# Daiwa backup



## johnny (Aug 12, 2007)

Cracked my c.4 month old "daiwa saltwater" when a lame fighting kingy went nuts boatside as I went to grab him.
Daiwa said give us $100 and we'll "expedite"[replace] it.
Yesterday,I paid up as I wanted the rod in my arsenal.
I have spent c.$1400 on daiwa in c.4months.
I may switch to shimano now![Thanks Koich and everyone ,I just paid yesterday for the stradic 1000 cheaply via the 500 sized reel thread]
Just words of consideration.
johnny


----------



## sitonit (Dec 29, 2006)

snapping rods by high sticking or even just a funny angle seems to be a common occurence with kayak fishing, i am looking at either using the carbon styled or glass rods which dont seem to have that problem or using cheaper rods as it is sickening snapping expensive rods. I dont think it is brand specific i have done it to berkley and shimano thank you warranty.


----------



## lampukameister (Mar 7, 2008)

sadly busted a shimano grahpite rod (excel weapon) last week. same deal, bad angle and the top 25cm of the rod was hanging off the end. it is now a 3 piece rod 

occupational hazard with graphite. great rods but need to be handled with care.


----------



## johnny (Aug 12, 2007)

Yep...was highsticking a fairly stiff rod when it happened.....I use the light stiff daiwa saltwater series to stop kingys rubbing me out fast on the sea floor...softer tipped rods are fine in 50' or deeper water for kingys-or where there are fewer structures...indeed so are lighter classes of line...Do shimano replace rods gratis when lost fighting a fish?I heard Loomis charge like daiwa.
Regards,
johnny


----------



## lampukameister (Mar 7, 2008)

loomis will only honour a warranty claim for a manufacturing fault. I had one that broke inexplicably in the middle section but they claimed it was my fault and not a defect so I was left with no option except to go down the "expiditer" route and paid the $$$ to get a replacement.

it was the last loomis rod I bought.


----------



## sitonit (Dec 29, 2006)

i did an xcel rod last week too the rod snapped below the first runner shimano replaced it quickly but it was the second replacement for that model. good service.


----------



## johnny (Aug 12, 2007)

Did shimano charge to replace the rod?


----------



## johnny (Aug 12, 2007)

Does any brand back up with no questions/conditions? Any other experiences to tell?


----------



## Dave73 (Dec 3, 2006)

johnny said:


> Does any brand back up with no questions/conditions? Any other experiences to tell?

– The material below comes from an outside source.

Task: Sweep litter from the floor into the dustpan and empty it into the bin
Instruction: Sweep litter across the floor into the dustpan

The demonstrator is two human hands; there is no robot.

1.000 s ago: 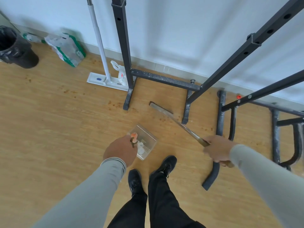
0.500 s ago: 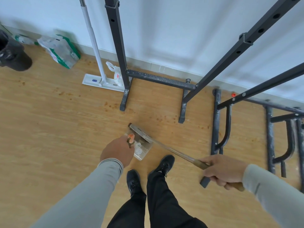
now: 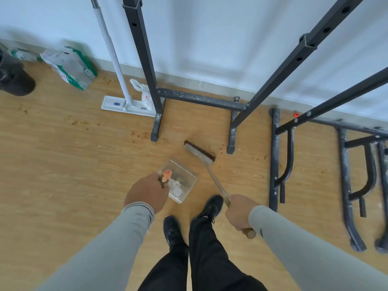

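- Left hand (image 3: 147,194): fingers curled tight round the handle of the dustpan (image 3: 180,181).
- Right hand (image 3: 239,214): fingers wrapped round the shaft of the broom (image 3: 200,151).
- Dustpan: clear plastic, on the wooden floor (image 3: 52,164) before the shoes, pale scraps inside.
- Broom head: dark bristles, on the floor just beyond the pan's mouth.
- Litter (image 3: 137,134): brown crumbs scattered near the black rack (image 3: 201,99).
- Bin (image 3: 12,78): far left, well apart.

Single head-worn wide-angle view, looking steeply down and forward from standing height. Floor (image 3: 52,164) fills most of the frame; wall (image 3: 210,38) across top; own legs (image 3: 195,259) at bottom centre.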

Yes Nitro does. Replaced the top half of my Godzilla after it got rockmonstered in the meanest possible way. $60 lifetime warranty. 
Obviously it wasnt the fault of the manufacturer that my gear got wasted and I had to recover what I could from the rocks. The rrp for a new rod was close to $300, and I was expecting to wear that for my 'tale of woe'...

I reckon if it was their fault (manufacturning issue) they would be great to deal with.

Yet another reason to buy Australian quality products.

Cheers Dave


----------



## wopfish (Dec 4, 2006)

Yup go the Nitro and thrash it into splinters !!!!!


----------



## Rstanek (Nov 5, 2007)

Yep, Nitro rods probably have THE BEST warranty. No questions, $60, new section. You could snap it over your knee if you wanted to and they'd replace it no worries. Plus, like Dave said above, they're an Aussie company and beautiful rods.

Rowan.


----------